The Kubernetes securityContext is how you declare this:

securityContext:
  runAsNonRoot: true
  runAsUser: 10000
  allowPrivilegeEscalation: false
  readOnlyRootFilesystem: true
  capabilities:
    drop: ["ALL"]
    add: ["NET_BIND_SERVICE"]  # only if you need to bind below 1024
  seccompProfile:
    type: RuntimeDefault

seccomp is a kernel facility that filters syscalls. A seccomp profile is a list of allowed syscalls; everything else gets EPERM or kills the process. The RuntimeDefault profile in containerd blocks about 50 dangerous syscalls (like mount, reboot, kexec_load) that a normal application never uses. Docker’s default seccomp profile is similar. Custom profiles can lock things down further for high-security workloads.

AppArmor and SELinux are the mandatory-access-control layers on top. They add path-based or label-based rules (“this container can only read files matching /app/*”). For most workloads, capabilities + seccomp + read-only root filesystem + non-root user is enough. For hardened workloads, add AppArmor or run on a distro with SELinux enforcing.

The failure mode to avoid: running everything as root with all capabilities because “it’s just internal.” An attacker who compromises one container then has full privileges to escape, inspect the host, and pivot. Every production container should run as non-root, with capabilities dropped, with a read-only root filesystem, with seccomp enabled.

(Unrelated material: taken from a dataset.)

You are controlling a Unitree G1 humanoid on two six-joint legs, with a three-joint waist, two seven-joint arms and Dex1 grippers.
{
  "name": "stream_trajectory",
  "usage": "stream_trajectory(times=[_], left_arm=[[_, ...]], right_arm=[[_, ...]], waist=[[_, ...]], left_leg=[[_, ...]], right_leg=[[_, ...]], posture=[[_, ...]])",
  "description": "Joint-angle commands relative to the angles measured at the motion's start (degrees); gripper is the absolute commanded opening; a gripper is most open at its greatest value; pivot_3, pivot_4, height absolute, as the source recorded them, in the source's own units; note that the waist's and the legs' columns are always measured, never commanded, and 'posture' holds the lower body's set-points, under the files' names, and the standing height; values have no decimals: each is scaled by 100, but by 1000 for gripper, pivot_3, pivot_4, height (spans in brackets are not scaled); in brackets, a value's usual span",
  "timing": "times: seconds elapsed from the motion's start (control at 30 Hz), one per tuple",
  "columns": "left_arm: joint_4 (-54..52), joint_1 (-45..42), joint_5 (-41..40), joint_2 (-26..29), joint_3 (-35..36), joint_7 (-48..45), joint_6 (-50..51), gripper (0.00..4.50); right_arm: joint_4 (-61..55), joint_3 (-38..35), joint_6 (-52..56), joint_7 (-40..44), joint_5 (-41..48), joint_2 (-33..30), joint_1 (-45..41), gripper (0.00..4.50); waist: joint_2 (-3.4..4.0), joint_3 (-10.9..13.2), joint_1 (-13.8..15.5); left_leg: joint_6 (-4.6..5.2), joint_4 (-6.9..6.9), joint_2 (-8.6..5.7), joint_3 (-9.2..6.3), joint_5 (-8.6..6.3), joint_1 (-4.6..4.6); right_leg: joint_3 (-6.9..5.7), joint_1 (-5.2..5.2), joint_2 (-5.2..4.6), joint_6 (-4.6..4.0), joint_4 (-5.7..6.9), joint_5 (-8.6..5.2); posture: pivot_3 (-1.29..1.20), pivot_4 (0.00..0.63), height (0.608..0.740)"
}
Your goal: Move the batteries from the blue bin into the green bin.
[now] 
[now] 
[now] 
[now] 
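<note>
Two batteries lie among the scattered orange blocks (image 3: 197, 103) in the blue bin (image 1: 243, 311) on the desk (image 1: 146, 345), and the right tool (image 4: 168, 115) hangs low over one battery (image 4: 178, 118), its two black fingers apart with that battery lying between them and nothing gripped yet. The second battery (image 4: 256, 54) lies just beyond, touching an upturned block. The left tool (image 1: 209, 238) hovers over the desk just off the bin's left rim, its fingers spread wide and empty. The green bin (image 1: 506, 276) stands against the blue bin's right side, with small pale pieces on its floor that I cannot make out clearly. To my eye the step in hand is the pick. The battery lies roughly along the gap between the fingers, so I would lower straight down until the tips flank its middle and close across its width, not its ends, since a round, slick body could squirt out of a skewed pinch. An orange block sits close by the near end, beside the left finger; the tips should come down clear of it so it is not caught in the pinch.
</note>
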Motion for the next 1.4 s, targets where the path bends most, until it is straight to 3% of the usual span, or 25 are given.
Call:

This is the default for modern base images and Kubernetes pod security standards.

102.10 The mental model

Eight points to take into Chapter 103:

A container is a Linux process with namespace and cgroup flags set, not a lightweight VM. It shares the host kernel.
Namespaces isolate the view. PID, mount, network, UTS, IPC, user, cgroup — seven axes.
cgroups limit the budget. CPU, memory, io, pids — per-container, enforced by the kernel.
Use cgroups v2. v1 has inconsistent semantics and incomplete accounting for GPU workloads.
OCI splits image and runtime specs. Image: layers + manifest + config. Runtime: bundle + config.json + rootfs.
Distroless, Wolfi, Chainguard. Minimal base images are the default for production — less surface, fewer CVEs.
Multi-stage Dockerfiles separate build from runtime. The runtime image never contains the compiler.
Security defaults: non-root, drop all caps, read-only root FS, seccomp RuntimeDefault. Always, not sometimes.

Chapter 103 changes gears — from the container that runs code to the structure inside the code itself, specifically how services wire their dependencies together at build and runtime.

Read it yourself

Liz Rice, Container Security (O’Reilly, 2020). Deep dive on the kernel primitives and security surface.
The OCI Image Specification and The OCI Runtime Specification, both at github.com/opencontainers.
man 7 namespaces and man 7 cgroups on any modern Linux box — the canonical reference.
Julia Evans, Linux containers in 500 lines of code (blog post). Writes a toy container runtime from scratch; nothing clarifies the model faster.
The runc source code, specifically the libcontainer/nsinit package. A few hundred lines of Go that set up all the namespaces.
Chainguard’s blog on Wolfi and zero-CVE images, particularly the posts on supply-chain attestation.

Practice

Run unshare --pid --fork --mount-proc bash as root. What do you see in ps aux? Why?
Create a cgroup v2 group with a 100 MB memory limit, put a shell into it, and try to dd if=/dev/zero of=/dev/null bs=200M count=1. What happens?
Inspect the namespaces of a running Docker container with ls -l /proc/$(docker inspect -f '{{.State.Pid}}' <container>)/ns/. Compare to the host’s.
Write a Dockerfile that produces a <10 MB image for a Go “hello world.” Verify the size.
Run a container with runAsNonRoot: true but as root in the image. What does Kubernetes do? What error do you see?
Explain the difference between a namespace and a cgroup in one sentence each.
Stretch: Write a ~100-line Go program that uses syscall.Clone with CLONE_NEWPID | CLONE_NEWNS | CLONE_NEWUTS to spawn a shell in a new namespace. Make hostname in the child not affect the host.